## PROBLEM REQUIREMENTS
Looking through the listing below, state how many lines have the word "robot" in them. Only the number should be given.

## GIVEN RECORDS
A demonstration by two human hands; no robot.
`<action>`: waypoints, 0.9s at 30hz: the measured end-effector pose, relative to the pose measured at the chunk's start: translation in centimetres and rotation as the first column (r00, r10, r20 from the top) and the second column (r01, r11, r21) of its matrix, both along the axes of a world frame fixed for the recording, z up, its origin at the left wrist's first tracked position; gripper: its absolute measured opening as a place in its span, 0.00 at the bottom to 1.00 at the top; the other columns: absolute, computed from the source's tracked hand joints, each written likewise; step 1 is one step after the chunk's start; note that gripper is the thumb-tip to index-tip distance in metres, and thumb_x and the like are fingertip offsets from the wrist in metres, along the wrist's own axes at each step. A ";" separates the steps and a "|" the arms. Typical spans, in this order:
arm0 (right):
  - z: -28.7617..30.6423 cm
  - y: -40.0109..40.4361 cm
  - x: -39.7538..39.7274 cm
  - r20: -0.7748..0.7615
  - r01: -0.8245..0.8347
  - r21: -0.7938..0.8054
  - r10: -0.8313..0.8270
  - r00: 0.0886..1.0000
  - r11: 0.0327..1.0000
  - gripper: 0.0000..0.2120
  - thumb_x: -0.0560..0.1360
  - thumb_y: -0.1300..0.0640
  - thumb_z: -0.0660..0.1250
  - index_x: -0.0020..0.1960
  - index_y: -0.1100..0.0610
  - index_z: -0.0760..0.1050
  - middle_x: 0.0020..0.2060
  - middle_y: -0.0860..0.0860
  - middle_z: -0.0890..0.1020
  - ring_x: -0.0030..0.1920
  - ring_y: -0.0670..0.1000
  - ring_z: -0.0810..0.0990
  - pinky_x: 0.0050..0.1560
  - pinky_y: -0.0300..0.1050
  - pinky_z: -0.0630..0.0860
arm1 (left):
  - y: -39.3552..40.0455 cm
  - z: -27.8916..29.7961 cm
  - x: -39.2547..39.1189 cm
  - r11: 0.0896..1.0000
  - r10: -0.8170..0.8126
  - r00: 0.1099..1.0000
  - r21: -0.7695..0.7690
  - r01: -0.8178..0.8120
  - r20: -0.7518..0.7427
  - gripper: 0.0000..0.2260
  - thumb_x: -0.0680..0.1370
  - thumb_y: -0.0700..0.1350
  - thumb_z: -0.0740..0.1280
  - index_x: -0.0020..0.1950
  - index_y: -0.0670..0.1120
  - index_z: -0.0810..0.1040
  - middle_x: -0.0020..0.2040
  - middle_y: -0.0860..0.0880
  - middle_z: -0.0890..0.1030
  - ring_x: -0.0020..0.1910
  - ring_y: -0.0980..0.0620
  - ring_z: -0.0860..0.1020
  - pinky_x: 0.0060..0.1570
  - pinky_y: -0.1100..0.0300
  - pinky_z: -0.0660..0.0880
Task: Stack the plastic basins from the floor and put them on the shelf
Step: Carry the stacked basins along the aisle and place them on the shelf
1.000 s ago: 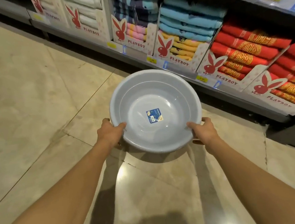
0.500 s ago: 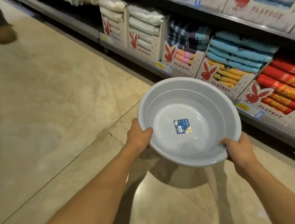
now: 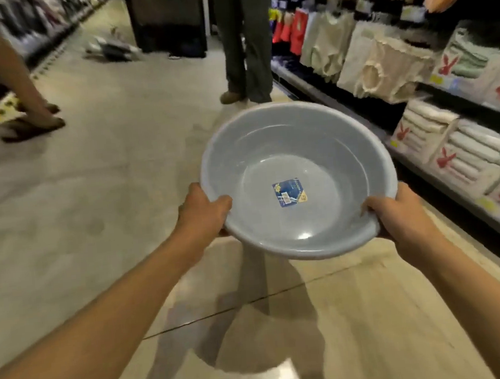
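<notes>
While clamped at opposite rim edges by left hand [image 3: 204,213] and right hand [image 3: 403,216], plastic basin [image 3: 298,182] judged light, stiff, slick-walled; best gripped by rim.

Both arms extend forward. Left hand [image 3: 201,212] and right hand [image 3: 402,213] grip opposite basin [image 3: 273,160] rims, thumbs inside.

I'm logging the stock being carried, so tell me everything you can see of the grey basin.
The grey basin is round, shallow and wide-rimmed, apparently of smooth, glossy plastic. It is empty, save for a small blue label stuck on its inner bottom. It is held off the floor, mouth up and tilted toward the camera, with the left hand and right hand gripping opposite sides of its near rim. Whether more basins are nested beneath it cannot be told.
</notes>
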State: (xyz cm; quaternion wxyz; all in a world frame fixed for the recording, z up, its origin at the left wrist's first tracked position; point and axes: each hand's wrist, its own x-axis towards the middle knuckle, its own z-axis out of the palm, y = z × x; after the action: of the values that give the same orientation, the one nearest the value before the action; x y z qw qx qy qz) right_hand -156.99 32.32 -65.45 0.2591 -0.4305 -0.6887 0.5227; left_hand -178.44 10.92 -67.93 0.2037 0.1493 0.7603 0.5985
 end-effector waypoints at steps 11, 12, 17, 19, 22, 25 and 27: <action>4.1 -37.1 -29.1 -0.036 -0.638 -0.065 0.637 0.770 0.767 0.19 0.70 0.69 0.65 0.60 0.59 0.78 0.48 0.63 0.84 0.42 0.62 0.83 0.41 0.56 0.83 | -47.2 6.0 -11.2 0.828 0.557 0.830 -0.046 -0.558 -0.040 0.18 0.70 0.45 0.69 0.58 0.53 0.72 0.52 0.50 0.80 0.46 0.47 0.83 0.31 0.54 0.84; 3.8 -40.0 -30.6 -0.042 -0.679 -0.073 0.678 0.734 0.731 0.20 0.70 0.69 0.65 0.61 0.59 0.77 0.50 0.64 0.83 0.44 0.63 0.83 0.42 0.57 0.83 | -50.5 6.1 -11.0 0.792 0.607 0.793 -0.046 -0.609 -0.050 0.14 0.70 0.44 0.69 0.54 0.54 0.72 0.51 0.51 0.79 0.45 0.48 0.82 0.27 0.57 0.82; 1.2 -53.3 -36.2 -0.016 -0.857 -0.042 0.858 0.514 0.513 0.25 0.68 0.63 0.67 0.65 0.56 0.73 0.55 0.59 0.82 0.51 0.63 0.83 0.44 0.63 0.85 | -64.2 3.7 -7.7 0.512 0.843 0.522 -0.106 -0.853 -0.128 0.11 0.74 0.40 0.69 0.53 0.50 0.72 0.45 0.51 0.78 0.40 0.52 0.79 0.21 0.60 0.76; -1.0 -58.4 -37.6 -0.008 -0.908 -0.044 0.909 0.418 0.417 0.26 0.68 0.61 0.67 0.66 0.54 0.72 0.56 0.58 0.81 0.51 0.62 0.83 0.43 0.62 0.85 | -68.6 1.2 -5.5 0.411 0.894 0.427 -0.132 -0.902 -0.136 0.14 0.74 0.41 0.69 0.57 0.49 0.71 0.47 0.50 0.79 0.42 0.50 0.80 0.28 0.58 0.79; -5.3 -65.8 -38.0 0.019 -0.959 -0.057 0.960 0.278 0.279 0.27 0.67 0.60 0.67 0.66 0.55 0.72 0.55 0.57 0.81 0.50 0.61 0.84 0.36 0.53 0.85 | -73.9 -3.3 -1.5 0.273 0.951 0.292 -0.164 -0.948 -0.106 0.15 0.75 0.40 0.68 0.60 0.47 0.72 0.51 0.47 0.79 0.44 0.48 0.81 0.23 0.60 0.78; -9.9 -71.5 -37.2 0.053 -0.980 -0.085 0.983 0.177 0.181 0.24 0.68 0.61 0.66 0.65 0.57 0.72 0.55 0.59 0.81 0.48 0.60 0.84 0.29 0.43 0.80 | -77.3 -7.9 2.2 0.179 0.976 0.203 -0.237 -0.955 -0.082 0.15 0.76 0.41 0.67 0.62 0.45 0.71 0.54 0.43 0.80 0.48 0.43 0.82 0.30 0.53 0.82; -12.6 -74.4 -36.4 0.089 -0.983 -0.105 0.986 0.140 0.149 0.23 0.70 0.61 0.66 0.65 0.57 0.71 0.55 0.60 0.80 0.47 0.60 0.84 0.26 0.41 0.78 | -78.9 -10.5 4.2 0.131 0.981 0.167 -0.295 -0.946 -0.098 0.15 0.76 0.42 0.66 0.63 0.44 0.71 0.55 0.42 0.79 0.49 0.42 0.81 0.38 0.49 0.82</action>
State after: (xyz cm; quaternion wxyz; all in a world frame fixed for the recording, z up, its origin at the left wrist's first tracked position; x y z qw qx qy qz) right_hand -193.37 -42.13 -78.04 -0.1970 0.0858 -0.8127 0.5417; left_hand -174.22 -68.01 -78.40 -0.1650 -0.4419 0.7412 0.4776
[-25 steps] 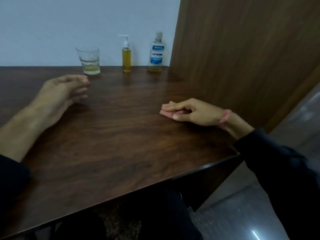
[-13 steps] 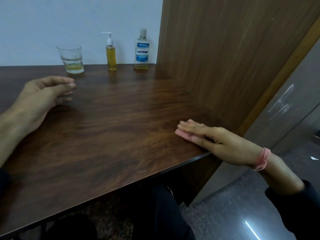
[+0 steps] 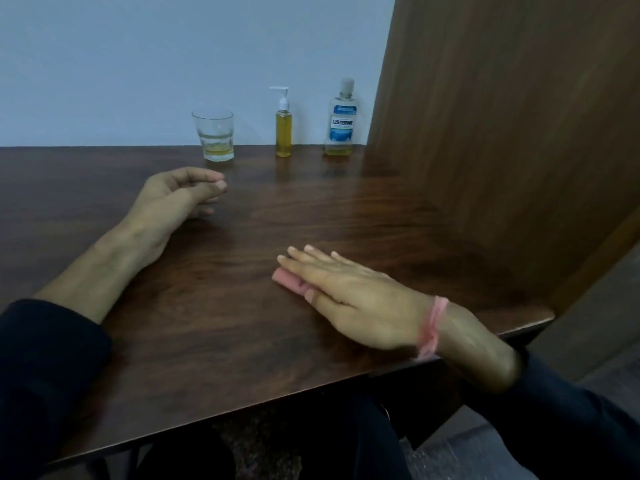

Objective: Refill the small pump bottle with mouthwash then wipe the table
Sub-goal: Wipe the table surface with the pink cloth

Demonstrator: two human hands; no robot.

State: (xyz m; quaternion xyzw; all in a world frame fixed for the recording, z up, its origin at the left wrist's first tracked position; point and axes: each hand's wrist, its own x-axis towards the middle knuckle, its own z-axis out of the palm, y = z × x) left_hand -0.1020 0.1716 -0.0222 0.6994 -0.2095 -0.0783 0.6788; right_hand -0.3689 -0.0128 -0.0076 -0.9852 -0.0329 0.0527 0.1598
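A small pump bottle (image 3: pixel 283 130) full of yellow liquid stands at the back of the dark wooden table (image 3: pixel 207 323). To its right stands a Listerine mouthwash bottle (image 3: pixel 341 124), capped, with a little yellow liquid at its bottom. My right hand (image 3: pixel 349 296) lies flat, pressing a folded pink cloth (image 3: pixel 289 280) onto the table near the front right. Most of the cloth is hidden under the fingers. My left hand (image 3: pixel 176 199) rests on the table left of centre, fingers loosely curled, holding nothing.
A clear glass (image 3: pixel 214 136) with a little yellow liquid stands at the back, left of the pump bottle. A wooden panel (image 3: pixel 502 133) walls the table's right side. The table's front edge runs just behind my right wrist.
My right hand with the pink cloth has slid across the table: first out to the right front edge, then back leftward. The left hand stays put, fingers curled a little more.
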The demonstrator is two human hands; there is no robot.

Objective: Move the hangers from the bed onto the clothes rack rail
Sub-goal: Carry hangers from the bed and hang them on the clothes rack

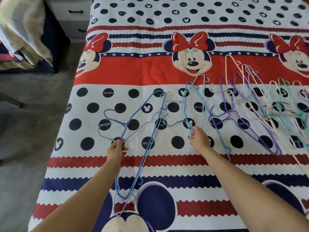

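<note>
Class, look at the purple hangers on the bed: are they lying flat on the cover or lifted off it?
Lying flat. The purple hangers rest on the bed cover; neither hand touches them.

Well left of the left hand (pixel 117 150), grey carpet (pixel 25 148) covered the floor beside the bed. Farther ahead on that side stood a white chest of drawers (pixel 73 15) with dark handles. Pale fabric (pixel 20 25) hung over a stack of folded textiles (pixel 20 59) at the far left.
</note>
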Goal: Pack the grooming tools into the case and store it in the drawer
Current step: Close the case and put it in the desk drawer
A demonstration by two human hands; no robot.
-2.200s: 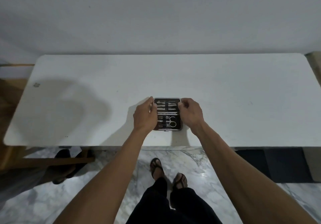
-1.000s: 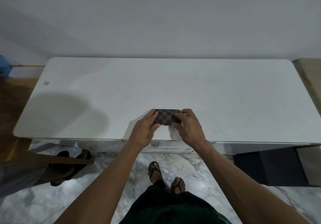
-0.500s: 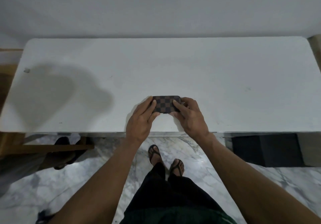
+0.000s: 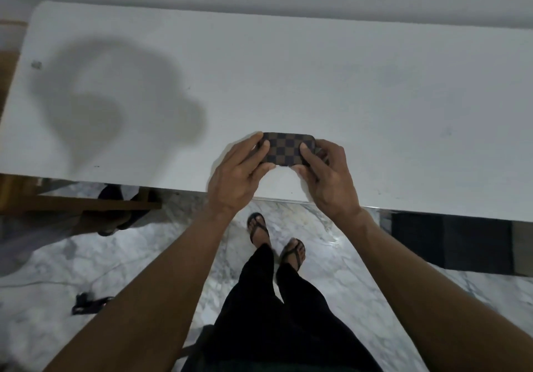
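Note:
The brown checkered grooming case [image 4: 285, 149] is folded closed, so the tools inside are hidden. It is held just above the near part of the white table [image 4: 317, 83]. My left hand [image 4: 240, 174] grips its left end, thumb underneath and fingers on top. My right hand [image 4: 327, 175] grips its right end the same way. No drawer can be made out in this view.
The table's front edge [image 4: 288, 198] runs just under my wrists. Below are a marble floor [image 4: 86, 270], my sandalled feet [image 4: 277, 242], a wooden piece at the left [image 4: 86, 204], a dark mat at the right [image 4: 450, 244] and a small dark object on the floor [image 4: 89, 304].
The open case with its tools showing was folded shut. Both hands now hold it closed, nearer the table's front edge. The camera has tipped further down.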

## WRITTEN SOLUTION
4